In other words: the source code that defines the behavior of Array-of-something objects is completely out of your control. Arrays just do what arrays do; no way for you to interfere with that.

And to get to your implicit question why things are this way:

Sometimes there isn't much to understand ; but simply to accept . Thing is that the Java language was created almost 20+ years ago; and at some point, some folks made some design choices. Many of them were excellent; some of them might have been handled if we would redo things nowadays.

You will find for example, that Scala has a different way of dealing with arrays. But for java, things are as they are; and especially for things that are "so core" to the language as arrays, there is simply no sense in changing any of that nowadays.

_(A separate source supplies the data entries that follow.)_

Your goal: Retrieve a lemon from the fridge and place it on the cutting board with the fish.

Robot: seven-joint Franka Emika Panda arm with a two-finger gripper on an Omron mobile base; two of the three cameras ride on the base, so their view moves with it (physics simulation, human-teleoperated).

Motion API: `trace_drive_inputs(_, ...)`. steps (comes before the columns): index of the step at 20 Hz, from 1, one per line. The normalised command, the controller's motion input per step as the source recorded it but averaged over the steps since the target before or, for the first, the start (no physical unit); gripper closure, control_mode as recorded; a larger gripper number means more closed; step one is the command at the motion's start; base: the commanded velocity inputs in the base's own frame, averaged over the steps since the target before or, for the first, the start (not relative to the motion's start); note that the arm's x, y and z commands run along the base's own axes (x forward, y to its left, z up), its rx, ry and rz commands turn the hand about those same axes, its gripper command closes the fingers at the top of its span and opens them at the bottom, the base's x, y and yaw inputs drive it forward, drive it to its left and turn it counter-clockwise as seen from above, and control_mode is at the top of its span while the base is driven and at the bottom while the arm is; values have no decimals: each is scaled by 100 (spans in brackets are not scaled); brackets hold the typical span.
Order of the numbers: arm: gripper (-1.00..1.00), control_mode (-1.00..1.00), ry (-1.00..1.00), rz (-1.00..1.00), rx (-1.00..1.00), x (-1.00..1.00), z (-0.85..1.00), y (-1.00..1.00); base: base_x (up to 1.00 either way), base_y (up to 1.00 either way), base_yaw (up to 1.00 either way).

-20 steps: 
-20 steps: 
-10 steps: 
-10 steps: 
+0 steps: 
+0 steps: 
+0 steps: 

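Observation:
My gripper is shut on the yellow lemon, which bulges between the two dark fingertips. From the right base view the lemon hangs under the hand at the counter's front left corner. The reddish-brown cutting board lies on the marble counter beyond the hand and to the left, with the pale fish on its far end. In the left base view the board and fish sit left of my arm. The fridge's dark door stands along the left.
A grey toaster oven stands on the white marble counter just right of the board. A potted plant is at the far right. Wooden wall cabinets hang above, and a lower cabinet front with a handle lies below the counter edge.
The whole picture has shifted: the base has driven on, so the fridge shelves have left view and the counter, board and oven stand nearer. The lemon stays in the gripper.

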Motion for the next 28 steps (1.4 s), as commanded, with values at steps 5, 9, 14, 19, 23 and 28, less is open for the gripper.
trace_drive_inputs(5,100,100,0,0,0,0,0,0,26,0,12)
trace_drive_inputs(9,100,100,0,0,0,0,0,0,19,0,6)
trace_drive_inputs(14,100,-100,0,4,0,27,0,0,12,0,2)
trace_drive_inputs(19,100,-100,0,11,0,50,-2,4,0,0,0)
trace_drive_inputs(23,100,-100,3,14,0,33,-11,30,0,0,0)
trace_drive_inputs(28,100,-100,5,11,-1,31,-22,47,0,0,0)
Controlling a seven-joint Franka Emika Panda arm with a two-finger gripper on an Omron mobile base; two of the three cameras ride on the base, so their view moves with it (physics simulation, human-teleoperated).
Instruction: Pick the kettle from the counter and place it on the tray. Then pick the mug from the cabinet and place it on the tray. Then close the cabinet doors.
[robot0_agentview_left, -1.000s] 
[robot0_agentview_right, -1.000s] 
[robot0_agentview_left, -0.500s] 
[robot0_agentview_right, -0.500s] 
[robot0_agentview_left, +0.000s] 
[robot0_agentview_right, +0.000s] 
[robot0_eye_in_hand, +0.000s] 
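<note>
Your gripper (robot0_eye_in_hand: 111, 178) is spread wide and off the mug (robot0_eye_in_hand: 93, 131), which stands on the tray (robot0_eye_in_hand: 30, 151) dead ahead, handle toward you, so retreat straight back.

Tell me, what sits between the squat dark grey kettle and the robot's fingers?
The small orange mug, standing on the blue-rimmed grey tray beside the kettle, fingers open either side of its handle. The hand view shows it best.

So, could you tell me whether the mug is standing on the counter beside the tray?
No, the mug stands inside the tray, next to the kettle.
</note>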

You can create a proxy and use it in place of the original object

final int[] array = { 1, 2, 3, 1 };
Object proxy = Proxy.newProxyInstance(array.getClass().getClassLoader(), array.getClass().getInterfaces(), new InvocationHandler() {
    @Override
    public Object invoke(Object proxy, Method method, Object[] args) throws Throwable {
        StringBuilder b=new StringBuilder("the array is");
        for(int i:array)
            b.append(" ").append(i);
        return b.toString();
    }
});
System.out.println(proxy.toString());

the output of the above is " the array is 1 2 3 1 ".